— What the task asks —
Reproduce the listing in full. Omit the pictures.

— The data —
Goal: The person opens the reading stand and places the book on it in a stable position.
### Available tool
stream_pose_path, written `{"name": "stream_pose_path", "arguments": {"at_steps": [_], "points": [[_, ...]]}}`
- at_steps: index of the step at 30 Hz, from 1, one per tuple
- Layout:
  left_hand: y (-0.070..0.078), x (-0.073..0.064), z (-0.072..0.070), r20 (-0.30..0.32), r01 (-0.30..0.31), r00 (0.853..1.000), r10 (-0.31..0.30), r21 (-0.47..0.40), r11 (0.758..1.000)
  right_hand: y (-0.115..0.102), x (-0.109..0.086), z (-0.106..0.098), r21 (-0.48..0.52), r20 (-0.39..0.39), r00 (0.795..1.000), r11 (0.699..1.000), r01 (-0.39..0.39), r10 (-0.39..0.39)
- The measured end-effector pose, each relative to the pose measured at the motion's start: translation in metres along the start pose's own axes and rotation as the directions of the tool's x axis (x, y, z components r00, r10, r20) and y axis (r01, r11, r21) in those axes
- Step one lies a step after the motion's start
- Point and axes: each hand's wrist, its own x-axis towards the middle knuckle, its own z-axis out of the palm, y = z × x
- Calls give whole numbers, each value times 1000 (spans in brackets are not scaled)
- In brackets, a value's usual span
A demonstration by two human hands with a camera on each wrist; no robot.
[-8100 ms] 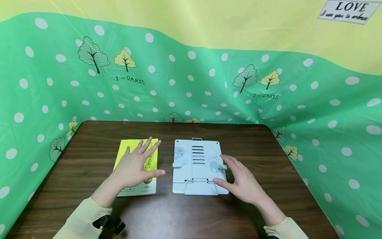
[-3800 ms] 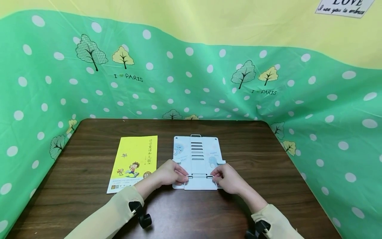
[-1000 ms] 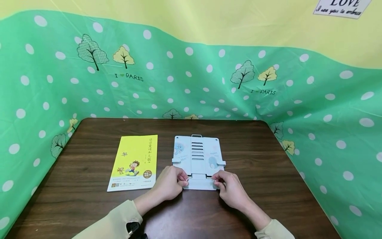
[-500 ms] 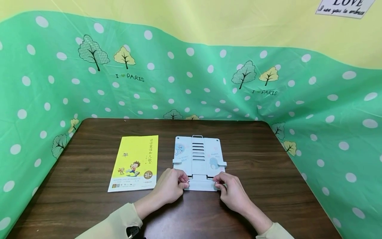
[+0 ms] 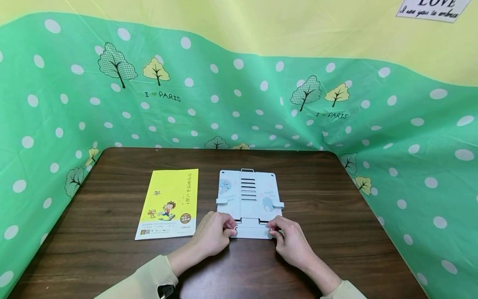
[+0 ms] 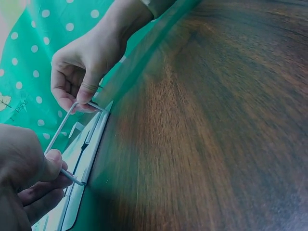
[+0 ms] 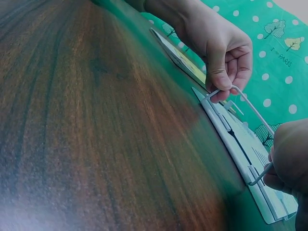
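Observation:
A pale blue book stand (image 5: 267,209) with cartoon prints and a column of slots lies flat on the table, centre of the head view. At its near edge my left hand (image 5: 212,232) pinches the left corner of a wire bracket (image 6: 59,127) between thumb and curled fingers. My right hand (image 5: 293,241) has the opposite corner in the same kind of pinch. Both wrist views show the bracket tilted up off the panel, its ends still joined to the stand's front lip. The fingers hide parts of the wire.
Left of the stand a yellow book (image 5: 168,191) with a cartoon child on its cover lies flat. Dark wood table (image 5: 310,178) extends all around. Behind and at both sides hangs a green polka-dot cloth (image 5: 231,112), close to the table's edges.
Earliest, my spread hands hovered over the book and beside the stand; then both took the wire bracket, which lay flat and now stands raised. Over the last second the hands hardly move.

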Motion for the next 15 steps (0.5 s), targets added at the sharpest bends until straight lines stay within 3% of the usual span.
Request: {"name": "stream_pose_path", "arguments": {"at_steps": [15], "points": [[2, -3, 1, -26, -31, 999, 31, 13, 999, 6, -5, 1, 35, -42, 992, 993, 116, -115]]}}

— Result of this task —
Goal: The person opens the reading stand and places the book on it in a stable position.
### Available tool
stream_pose_path, written `{"name": "stream_pose_path", "arguments": {"at_steps": [_], "points": [[_, ...]]}}`
- at_steps: index of the step at 30 Hz, from 1, one per tuple
- Layout:
  left_hand: y (-0.070..0.078), x (-0.073..0.064), z (-0.072..0.070), r20 (-0.30..0.32), r01 (-0.30..0.31), r00 (0.853..1.000), r10 (-0.31..0.30), r21 (-0.47..0.40), r11 (0.758..1.000)
  right_hand: y (-0.115..0.102), x (-0.109..0.086), z (-0.106..0.098), r21 (-0.48..0.52), r20 (-0.39..0.39), r00 (0.795..1.000), r11 (0.699..1.000), r01 (-0.39..0.39), r10 (-0.39..0.39)
- The measured end-effector pose, each relative to the pose measured at the motion's start: translation in metres along the start pose's own axes and rotation as the directions of the tool's x axis (x, y, z components r00, r10, r20) and y axis (r01, r11, r21) in those axes
- Step one lies a step after the motion's start
- Point and axes: each hand's wrist, its own x-axis towards the middle knuckle, its own z-axis out of the palm, y = z × x
- Calls give whole numbers, each value times 1000 (spans in brackets are not scaled)
- In brackets, a value's usual span
A demonstration by two human hands with a camera on each wrist; no robot.
[-8100 ms] 
[-3800 ms] 
[-1000 ms] 
[-500 ms] 
[+0 ms] 
[+0 ms] 
[+0 ms] 
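Observation:
A pale blue book stand (image 5: 267,209) with cartoon prints and a column of slots lies flat on the table, centre of the head view. At its near edge my left hand (image 5: 212,232) pinches the left corner of a wire bracket (image 6: 59,127) between thumb and curled fingers. My right hand (image 5: 293,241) has the opposite corner in the same kind of pinch. Both wrist views show the bracket tilted up off the panel, its ends still joined to the stand's front lip. The fingers hide parts of the wire.
Left of the stand a yellow book (image 5: 168,191) with a cartoon child on its cover lies flat. Dark wood table (image 5: 310,178) extends all around. Behind and at both sides hangs a green polka-dot cloth (image 5: 231,112), close to the table's edges.
Earliest, my spread hands hovered over the book and beside the stand; then both took the wire bracket, which lay flat and now stands raised. Over the last second the hands hardly move.
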
Motion for the next 15 steps (0.5 s), targets added at the sharpest bends until straight lines stay within 3% of the usual span.
Request: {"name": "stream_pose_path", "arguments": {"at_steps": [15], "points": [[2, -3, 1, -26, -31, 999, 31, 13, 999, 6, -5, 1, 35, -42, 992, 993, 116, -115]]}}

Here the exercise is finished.